■ To do
Records follow. Select each line holding "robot".

[Collected data entries]
----------

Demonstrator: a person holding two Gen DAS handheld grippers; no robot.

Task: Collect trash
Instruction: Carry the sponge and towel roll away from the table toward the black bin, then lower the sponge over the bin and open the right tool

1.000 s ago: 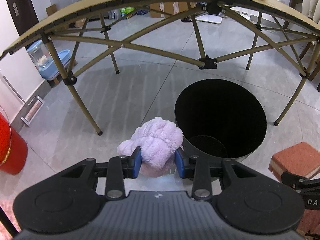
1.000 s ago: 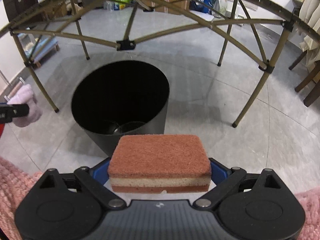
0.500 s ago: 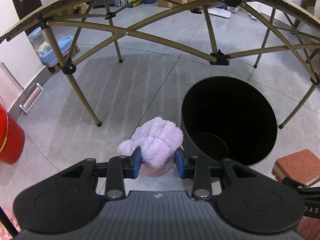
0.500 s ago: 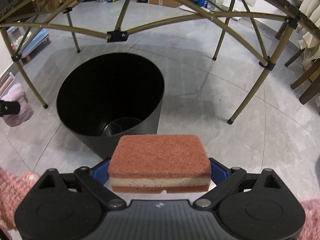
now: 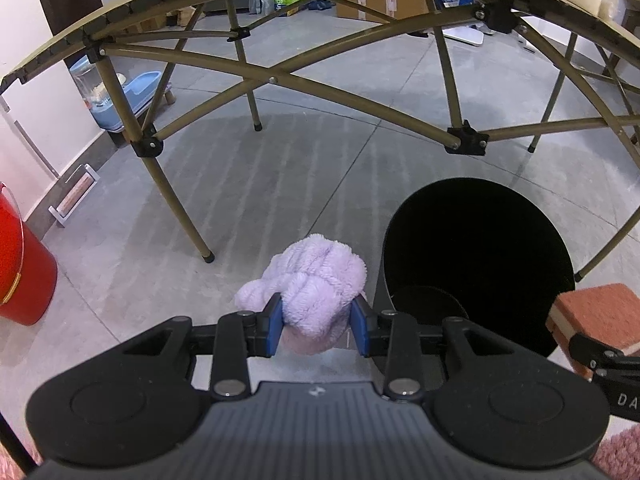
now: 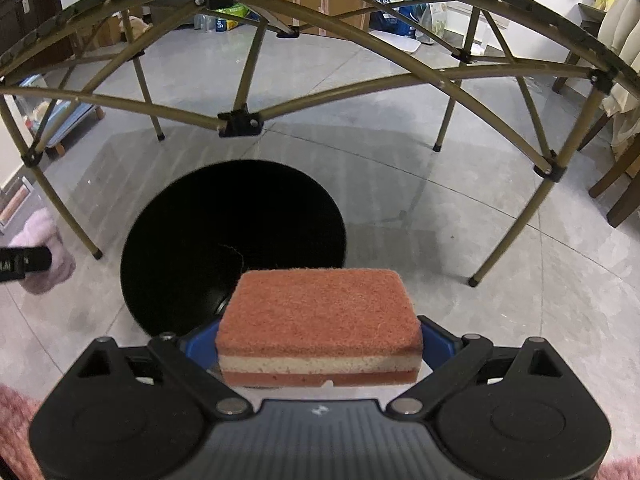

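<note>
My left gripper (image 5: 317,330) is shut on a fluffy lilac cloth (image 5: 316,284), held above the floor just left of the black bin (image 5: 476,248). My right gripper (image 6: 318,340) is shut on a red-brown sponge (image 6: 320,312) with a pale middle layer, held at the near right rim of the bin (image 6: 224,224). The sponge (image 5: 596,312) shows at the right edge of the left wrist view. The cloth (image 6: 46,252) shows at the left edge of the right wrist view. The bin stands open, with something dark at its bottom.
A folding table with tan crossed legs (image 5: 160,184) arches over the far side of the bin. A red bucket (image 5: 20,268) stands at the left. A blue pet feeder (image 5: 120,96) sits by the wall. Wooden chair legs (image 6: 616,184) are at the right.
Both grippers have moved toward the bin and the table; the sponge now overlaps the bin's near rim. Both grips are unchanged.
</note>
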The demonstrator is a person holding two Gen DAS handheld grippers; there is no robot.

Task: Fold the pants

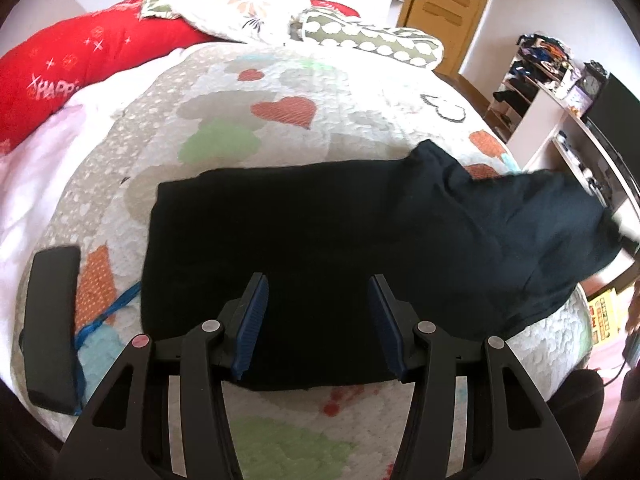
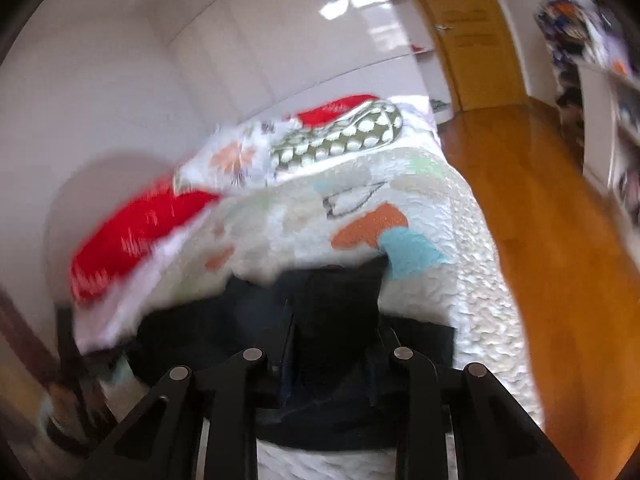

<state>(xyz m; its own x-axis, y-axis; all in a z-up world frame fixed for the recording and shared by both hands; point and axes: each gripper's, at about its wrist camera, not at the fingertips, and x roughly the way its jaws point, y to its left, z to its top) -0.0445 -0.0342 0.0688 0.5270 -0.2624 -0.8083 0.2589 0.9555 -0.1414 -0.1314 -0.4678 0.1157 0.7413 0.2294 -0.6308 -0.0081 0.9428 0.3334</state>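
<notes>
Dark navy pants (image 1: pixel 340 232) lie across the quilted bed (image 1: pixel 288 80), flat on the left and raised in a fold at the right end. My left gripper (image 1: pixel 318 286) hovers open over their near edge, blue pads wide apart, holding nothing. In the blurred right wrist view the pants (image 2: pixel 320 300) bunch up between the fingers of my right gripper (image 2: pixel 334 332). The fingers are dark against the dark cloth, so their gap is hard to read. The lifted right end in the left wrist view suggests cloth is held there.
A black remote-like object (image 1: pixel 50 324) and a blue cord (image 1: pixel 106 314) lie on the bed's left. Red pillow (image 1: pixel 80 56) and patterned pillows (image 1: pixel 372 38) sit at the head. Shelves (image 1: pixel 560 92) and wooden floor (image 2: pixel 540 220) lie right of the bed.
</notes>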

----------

■ Expected answer
Demonstrator: a person holding two Gen DAS handheld grippers; no robot.
The demonstrator is a person holding two Gen DAS handheld grippers; there is no robot.

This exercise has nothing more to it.